WHAT TO DO
Transcribe the whole listing below. Pictures do not go in the copy.

AVAILABLE DATA
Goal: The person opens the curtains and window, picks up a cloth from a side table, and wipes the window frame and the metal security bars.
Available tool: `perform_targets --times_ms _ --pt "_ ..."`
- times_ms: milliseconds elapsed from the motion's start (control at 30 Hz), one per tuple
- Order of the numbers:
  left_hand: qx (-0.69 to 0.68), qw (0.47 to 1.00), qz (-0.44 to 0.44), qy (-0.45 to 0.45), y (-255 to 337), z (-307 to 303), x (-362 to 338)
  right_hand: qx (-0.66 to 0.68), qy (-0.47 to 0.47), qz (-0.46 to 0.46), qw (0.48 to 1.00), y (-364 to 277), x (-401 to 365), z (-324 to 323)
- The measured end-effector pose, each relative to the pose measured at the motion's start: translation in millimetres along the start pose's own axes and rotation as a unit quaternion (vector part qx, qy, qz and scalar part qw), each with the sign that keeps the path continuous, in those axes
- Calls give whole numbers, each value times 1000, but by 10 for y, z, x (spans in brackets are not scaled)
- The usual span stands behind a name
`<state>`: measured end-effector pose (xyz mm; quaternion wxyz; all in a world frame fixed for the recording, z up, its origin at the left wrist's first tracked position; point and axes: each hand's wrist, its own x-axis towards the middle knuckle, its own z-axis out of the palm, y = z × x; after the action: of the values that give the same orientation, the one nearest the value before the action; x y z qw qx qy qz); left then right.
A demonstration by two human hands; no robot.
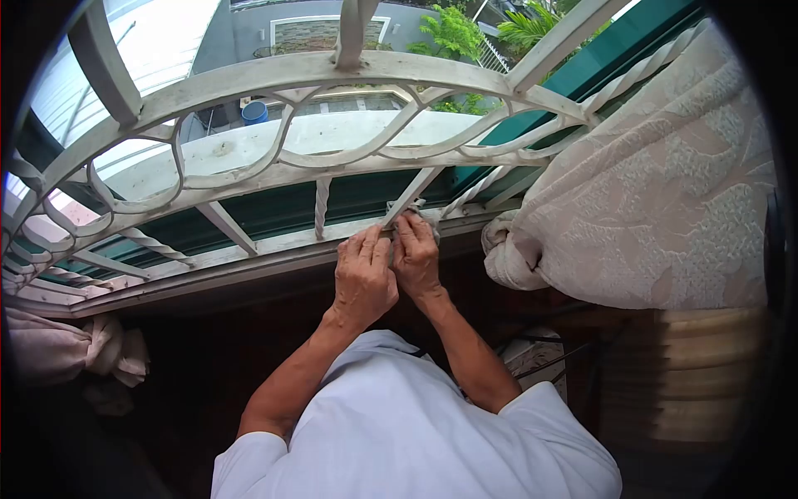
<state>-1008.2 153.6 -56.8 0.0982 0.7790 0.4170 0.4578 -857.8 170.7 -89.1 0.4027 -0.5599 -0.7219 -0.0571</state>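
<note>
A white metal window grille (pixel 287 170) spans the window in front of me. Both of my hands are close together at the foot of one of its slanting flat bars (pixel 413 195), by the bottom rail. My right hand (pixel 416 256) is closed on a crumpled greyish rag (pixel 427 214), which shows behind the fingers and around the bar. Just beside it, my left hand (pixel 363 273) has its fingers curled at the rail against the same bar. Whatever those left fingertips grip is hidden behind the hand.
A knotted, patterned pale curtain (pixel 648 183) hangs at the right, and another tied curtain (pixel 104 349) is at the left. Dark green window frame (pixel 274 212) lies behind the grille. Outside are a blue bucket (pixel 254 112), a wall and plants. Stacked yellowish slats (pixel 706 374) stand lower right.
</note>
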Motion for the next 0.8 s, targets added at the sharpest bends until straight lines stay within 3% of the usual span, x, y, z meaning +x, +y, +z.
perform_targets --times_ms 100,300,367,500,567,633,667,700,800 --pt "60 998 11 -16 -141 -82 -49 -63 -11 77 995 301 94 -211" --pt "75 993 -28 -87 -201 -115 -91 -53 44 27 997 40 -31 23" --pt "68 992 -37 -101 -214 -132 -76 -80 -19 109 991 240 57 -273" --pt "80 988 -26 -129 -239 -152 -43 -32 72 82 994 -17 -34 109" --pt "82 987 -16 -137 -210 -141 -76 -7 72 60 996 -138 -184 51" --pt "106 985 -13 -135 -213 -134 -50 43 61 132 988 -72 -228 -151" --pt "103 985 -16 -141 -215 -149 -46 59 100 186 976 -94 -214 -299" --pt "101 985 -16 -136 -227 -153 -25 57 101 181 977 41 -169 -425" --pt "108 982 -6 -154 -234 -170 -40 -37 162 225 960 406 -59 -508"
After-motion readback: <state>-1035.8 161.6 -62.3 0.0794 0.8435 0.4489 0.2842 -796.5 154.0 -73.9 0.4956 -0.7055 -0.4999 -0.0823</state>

REPLY
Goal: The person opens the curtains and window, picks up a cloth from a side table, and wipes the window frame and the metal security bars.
Available tool: `perform_targets --times_ms _ --pt "_ ..."`
- times_ms: milliseconds elapsed from the motion's start (control at 30 Hz), one per tuple
- Order of the numbers:
  left_hand: qx (-0.69 to 0.68), qw (0.47 to 1.00), qz (-0.44 to 0.44), qy (-0.45 to 0.45), y (-255 to 337), z (-307 to 303), x (-362 to 338)
  right_hand: qx (-0.66 to 0.68), qy (-0.47 to 0.47), qz (-0.46 to 0.46), qw (0.48 to 1.00), y (-364 to 277), x (-401 to 365), z (-324 to 323)
- The measured end-effector pose, each relative to the pose measured at the motion's start: translation in millimetres along the start pose's own axes and rotation as a unit quaternion (vector part qx, qy, qz and scalar part qw), each with the sign that keeps the path continuous, in those axes
- Calls give whole numbers, each value times 1000, but by 10 for y, z, x (spans in brackets are not scaled)
- The usual span stands behind a name
`<state>`: measured end-effector pose (xyz mm; quaternion wxyz; all in a world frame fixed for the recording, z up, its origin at the left wrist's first tracked position; point and axes: each hand's wrist, its own x-axis towards the middle knuckle, its own z-axis out of the palm, y = z × x; after the action: of the values that give the same orientation, the one nearest the value before the action; x y z qw qx qy qz); left then right.
A demonstration by two human hands; no robot.
<state>-1008.2 153.6 -56.8 0.0982 0.7790 0.4170 0.4578 -857.8 170.7 -89.1 0.4027 -0.5599 -0.7219 -0.0571</state>
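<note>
A white metal window grille (pixel 287 170) spans the window in front of me. Both of my hands are close together at the foot of one of its slanting flat bars (pixel 413 195), by the bottom rail. My right hand (pixel 416 256) is closed on a crumpled greyish rag (pixel 427 214), which shows behind the fingers and around the bar. Just beside it, my left hand (pixel 363 273) has its fingers curled at the rail against the same bar. Whatever those left fingertips grip is hidden behind the hand.
A knotted, patterned pale curtain (pixel 648 183) hangs at the right, and another tied curtain (pixel 104 349) is at the left. Dark green window frame (pixel 274 212) lies behind the grille. Outside are a blue bucket (pixel 254 112), a wall and plants. Stacked yellowish slats (pixel 706 374) stand lower right.
</note>
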Motion for the next 0.8 s, targets added at the sharpest bends until straight lines stay within 3% of the usual span, x, y, z meaning +x, +y, +z.
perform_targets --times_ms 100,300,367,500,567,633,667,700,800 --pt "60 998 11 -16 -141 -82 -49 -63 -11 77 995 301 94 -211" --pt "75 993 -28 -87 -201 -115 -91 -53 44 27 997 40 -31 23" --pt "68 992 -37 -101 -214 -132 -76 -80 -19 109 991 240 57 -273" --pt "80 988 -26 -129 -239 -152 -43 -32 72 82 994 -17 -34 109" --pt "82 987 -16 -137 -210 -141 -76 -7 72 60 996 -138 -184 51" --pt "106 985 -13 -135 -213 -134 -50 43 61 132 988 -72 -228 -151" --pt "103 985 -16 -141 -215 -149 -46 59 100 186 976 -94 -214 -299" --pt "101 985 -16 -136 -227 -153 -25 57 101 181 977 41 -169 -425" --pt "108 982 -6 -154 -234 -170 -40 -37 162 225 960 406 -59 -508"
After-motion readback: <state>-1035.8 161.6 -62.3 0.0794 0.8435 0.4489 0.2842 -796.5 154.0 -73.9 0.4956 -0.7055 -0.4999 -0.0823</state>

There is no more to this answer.